**Action item**
In the entries below, the word "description" appears on some lines. Copy each of those lines.

**Records for this task**
════

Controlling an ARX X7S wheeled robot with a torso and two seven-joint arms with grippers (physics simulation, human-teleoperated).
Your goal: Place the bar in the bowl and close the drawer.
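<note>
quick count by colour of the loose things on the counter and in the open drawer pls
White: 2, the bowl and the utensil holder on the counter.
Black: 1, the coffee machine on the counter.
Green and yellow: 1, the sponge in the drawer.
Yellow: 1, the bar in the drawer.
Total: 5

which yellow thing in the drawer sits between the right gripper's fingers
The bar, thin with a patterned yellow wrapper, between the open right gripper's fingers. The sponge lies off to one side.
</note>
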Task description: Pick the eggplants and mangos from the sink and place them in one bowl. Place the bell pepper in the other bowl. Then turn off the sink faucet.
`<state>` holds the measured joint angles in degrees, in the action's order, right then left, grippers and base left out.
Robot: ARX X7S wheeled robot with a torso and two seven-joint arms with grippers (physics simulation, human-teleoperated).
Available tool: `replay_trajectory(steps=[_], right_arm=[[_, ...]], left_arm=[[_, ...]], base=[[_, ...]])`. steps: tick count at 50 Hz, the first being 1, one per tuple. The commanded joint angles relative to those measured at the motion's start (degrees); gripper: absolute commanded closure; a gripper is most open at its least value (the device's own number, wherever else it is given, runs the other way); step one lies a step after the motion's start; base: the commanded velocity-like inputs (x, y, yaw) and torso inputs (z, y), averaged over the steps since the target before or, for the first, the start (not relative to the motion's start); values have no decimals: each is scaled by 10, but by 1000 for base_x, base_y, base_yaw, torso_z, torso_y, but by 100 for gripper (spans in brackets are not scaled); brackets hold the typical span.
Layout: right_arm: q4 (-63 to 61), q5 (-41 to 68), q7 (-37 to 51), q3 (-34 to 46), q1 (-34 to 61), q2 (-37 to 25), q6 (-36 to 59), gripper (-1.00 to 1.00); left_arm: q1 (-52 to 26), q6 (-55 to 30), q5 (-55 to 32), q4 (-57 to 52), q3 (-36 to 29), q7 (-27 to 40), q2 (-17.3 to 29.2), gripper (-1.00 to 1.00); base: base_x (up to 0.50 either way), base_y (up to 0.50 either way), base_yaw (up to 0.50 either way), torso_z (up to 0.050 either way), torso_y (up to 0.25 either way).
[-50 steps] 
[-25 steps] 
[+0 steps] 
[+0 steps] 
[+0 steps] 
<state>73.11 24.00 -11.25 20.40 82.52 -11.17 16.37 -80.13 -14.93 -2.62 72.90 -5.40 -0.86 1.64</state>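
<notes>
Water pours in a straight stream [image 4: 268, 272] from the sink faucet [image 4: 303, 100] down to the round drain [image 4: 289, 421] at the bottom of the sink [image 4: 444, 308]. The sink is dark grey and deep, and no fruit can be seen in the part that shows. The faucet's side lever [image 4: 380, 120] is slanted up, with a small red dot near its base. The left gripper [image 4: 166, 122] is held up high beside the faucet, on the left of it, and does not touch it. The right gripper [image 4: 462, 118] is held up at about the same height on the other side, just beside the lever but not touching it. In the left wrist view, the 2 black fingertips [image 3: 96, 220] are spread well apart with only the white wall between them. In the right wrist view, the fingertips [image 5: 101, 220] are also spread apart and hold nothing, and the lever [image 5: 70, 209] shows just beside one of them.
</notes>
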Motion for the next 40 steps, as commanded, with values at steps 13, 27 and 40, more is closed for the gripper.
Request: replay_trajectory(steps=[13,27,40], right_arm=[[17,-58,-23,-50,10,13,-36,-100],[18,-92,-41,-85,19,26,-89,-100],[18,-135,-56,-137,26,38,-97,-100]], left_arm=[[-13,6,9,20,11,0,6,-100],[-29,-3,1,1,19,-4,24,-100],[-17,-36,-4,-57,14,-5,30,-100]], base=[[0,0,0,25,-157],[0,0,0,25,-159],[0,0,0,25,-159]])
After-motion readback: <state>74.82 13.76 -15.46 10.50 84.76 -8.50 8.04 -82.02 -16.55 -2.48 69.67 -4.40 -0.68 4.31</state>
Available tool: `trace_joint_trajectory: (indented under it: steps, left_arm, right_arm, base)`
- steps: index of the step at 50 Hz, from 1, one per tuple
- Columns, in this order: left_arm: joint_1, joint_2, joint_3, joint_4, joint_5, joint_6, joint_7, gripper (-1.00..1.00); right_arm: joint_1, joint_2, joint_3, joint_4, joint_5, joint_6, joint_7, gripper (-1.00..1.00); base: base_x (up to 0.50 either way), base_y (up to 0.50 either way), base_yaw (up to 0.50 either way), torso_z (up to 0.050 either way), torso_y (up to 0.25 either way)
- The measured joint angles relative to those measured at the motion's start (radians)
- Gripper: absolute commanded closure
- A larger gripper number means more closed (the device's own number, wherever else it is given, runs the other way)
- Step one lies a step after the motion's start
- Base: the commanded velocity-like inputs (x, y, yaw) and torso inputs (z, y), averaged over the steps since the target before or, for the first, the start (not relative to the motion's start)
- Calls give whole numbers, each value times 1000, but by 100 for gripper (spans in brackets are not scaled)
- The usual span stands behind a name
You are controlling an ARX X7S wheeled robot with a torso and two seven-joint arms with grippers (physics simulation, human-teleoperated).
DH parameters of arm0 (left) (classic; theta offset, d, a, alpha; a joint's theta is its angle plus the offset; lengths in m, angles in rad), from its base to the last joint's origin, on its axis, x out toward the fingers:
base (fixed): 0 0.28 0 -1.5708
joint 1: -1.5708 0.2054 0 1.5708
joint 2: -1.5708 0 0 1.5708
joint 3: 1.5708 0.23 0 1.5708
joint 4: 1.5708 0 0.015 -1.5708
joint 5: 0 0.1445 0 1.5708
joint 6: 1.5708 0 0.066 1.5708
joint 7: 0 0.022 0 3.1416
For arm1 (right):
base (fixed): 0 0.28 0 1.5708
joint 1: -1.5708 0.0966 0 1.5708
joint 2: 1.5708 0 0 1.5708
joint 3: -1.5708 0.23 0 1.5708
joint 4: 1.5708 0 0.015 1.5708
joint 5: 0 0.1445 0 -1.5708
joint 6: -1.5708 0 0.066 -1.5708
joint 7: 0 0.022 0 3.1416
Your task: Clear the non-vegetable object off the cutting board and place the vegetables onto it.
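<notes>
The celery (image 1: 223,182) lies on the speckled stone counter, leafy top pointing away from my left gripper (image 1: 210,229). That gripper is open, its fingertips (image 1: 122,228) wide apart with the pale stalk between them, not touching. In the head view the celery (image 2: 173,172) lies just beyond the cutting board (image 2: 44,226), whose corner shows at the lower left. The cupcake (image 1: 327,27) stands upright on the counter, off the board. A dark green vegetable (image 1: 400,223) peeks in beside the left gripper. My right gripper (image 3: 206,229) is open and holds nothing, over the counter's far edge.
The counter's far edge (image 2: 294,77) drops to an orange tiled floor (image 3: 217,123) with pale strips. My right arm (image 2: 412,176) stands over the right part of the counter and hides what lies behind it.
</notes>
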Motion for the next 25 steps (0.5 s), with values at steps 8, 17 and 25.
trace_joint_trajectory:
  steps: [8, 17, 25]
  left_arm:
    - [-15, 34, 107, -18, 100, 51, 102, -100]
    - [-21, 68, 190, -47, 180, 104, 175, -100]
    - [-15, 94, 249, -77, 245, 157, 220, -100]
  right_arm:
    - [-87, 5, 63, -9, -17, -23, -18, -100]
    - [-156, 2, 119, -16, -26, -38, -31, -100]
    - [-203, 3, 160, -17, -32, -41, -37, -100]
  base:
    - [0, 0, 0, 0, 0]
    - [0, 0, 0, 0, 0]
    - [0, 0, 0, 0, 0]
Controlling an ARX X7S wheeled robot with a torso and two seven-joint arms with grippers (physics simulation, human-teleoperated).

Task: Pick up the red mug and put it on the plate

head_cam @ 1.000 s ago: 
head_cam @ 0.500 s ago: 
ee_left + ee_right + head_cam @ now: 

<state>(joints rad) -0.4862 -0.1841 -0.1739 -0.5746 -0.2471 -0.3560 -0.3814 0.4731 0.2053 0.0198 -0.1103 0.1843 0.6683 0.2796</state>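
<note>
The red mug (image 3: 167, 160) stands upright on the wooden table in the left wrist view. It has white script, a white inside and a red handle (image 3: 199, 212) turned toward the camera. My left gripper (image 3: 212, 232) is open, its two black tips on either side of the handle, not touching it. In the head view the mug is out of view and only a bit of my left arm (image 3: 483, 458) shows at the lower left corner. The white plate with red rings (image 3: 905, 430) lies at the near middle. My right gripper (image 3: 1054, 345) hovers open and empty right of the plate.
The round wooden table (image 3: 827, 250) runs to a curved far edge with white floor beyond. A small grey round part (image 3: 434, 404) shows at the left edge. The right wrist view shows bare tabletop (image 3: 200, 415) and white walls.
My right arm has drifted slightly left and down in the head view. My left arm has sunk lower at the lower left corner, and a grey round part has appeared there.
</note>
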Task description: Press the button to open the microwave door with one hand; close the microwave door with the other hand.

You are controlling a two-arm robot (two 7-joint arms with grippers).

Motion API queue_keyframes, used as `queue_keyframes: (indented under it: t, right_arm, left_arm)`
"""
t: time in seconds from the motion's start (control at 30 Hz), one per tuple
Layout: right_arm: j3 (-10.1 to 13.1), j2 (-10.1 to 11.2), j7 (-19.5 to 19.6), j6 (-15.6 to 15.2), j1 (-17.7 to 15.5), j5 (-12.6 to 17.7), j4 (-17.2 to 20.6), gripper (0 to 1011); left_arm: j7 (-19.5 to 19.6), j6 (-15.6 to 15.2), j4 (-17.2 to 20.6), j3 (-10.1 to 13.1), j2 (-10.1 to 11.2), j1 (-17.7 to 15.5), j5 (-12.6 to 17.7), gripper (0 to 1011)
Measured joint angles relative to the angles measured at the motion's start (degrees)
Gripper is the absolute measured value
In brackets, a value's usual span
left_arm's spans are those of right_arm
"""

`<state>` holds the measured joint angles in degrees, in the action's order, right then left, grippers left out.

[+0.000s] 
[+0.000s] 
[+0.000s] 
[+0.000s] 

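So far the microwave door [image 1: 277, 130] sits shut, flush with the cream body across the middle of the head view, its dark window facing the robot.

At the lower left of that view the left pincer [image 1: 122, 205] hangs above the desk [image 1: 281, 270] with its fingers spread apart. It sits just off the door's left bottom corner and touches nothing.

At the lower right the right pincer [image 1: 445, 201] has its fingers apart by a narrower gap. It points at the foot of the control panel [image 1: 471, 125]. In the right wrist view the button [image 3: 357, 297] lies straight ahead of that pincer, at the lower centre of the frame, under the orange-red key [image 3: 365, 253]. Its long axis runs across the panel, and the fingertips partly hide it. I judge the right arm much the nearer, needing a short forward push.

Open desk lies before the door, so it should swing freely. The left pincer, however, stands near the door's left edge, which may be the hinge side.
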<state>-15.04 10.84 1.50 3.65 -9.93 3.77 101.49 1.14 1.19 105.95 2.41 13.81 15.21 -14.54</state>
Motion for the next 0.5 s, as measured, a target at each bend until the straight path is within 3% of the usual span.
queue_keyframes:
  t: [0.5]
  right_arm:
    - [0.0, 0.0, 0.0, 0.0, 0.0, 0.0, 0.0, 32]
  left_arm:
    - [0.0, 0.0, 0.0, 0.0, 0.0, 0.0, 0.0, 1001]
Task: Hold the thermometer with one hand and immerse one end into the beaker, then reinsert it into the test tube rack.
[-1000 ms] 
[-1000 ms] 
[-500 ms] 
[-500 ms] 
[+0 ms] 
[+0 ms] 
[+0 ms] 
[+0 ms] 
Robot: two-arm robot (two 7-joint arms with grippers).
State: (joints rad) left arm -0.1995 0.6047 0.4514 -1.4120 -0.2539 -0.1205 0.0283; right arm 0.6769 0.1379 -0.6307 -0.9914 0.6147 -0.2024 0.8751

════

**Response for this exercise**
Task description: Pick the eggplants and mangos from the sink and place them in one bowl. Place the bell pepper in the other bowl. Then turn off the sink faucet.
Task description: Press the button to open the microwave door with one hand; close the microwave door with the other hand.

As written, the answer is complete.